Torrey's wrightwort displays these distinguishing features:

- The growth form ranges between that of an herb and a woody shrub; it is a perennial with a woody base and non-woody upper stems, which can grow along the ground or bend upward to about 0.5 m tall.
- Leaves with petioles arise opposite one another with blades which are broadly egg-shaped to round, and up 40 mm long, though usually about half that.
- The calyx has 5 lobes, or (sepals), not 4.
- The white corollas, only 7–9 mm long, are noticeably divided into upper and lower lips, with the lower lips prominently 3-lobed; on the upper lip there's a yellow "eye" fringed with maroon.
- Flowers have 2 stamens, not four, and grow closer to the corolla's lower lip than the upper.
- Small bracts, or bractlets, below each flower are not fused along one side from the base to the apex.
- It produces capsular-type fruits which are 8–12 mm long.

==Distribution==

In the USA, Torrey's wrightwort occurs in southwestern Texas. In Mexico, it is found in the north-central and northeastern states of Chihuahua, Sonora, Coahuila and Nuevo León.

==Habitat==

In Texas, Torrey's wrightwort is described as occurring on igneous rock and limestone slopes, ledges and plains.
On this page, pictures show an individual in Texas in thin soil atop limestone on a forested slope on the southern border of the Edwards Plateau at an elevation of about 1750 m.

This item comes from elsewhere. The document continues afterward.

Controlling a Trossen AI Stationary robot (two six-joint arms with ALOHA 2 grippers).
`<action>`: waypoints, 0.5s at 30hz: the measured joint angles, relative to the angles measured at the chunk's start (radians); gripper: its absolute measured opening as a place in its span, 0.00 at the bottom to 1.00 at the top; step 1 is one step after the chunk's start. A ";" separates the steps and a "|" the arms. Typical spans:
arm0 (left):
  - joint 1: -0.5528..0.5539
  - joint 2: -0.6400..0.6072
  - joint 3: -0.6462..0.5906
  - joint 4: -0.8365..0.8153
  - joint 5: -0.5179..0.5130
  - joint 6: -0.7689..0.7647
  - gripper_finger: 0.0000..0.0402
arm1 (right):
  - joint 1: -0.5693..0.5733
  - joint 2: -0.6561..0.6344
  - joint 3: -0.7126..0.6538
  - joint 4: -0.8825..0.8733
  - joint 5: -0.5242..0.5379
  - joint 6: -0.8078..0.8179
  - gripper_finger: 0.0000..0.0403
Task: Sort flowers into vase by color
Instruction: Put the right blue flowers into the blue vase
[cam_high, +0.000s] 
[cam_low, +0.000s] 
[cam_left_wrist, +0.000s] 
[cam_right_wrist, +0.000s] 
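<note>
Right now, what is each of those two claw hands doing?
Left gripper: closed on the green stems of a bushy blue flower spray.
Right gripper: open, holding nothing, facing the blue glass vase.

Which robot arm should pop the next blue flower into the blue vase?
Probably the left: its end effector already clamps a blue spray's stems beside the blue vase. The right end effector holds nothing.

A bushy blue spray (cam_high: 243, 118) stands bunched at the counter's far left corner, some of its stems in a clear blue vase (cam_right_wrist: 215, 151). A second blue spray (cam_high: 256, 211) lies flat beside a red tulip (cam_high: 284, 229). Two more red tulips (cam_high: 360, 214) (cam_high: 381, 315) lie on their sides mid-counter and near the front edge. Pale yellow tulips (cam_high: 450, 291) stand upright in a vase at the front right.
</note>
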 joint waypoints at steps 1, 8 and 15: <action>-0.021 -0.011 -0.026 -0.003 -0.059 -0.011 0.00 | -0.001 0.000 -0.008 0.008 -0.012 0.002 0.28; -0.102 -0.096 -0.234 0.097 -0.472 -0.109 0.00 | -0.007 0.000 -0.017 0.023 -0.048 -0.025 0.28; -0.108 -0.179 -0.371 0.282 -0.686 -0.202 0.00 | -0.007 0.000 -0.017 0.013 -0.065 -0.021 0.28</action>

In Mexico, the species has been collected in a rocky, limestone valley.

==Taxonomy==

In 1979, James Henrickson and Thomas Daniel transferred a certain grouping of plants in the pre-existing species Carlowrightia torreyana to a new species, Carlowrightia texana. At that point, Carlowrightia torreyana was redescribed, discounting features displayed by plants transferred to the new species. The two species differed in terms of stem pubescence, position and coloration of flowers, and development of seed margins.The new description of Carlowrightia torreyanawas based on the type specimen of Schaueria parvifolia Torrey, that name being the basionym of Carlowrightia torreyana.

===Etymology===

The genus name Carlowrightia is named for Charles (Carlos) Wright, a botanist of the USA.

The species name honors US botanist John Torrey. Torrey earlier had named the taxon Schaueria parvifolia, which in 1965 was reassigned by Dieter Carl Wasshausen to the genus Carlowrightia as Carlowrightia torreyana.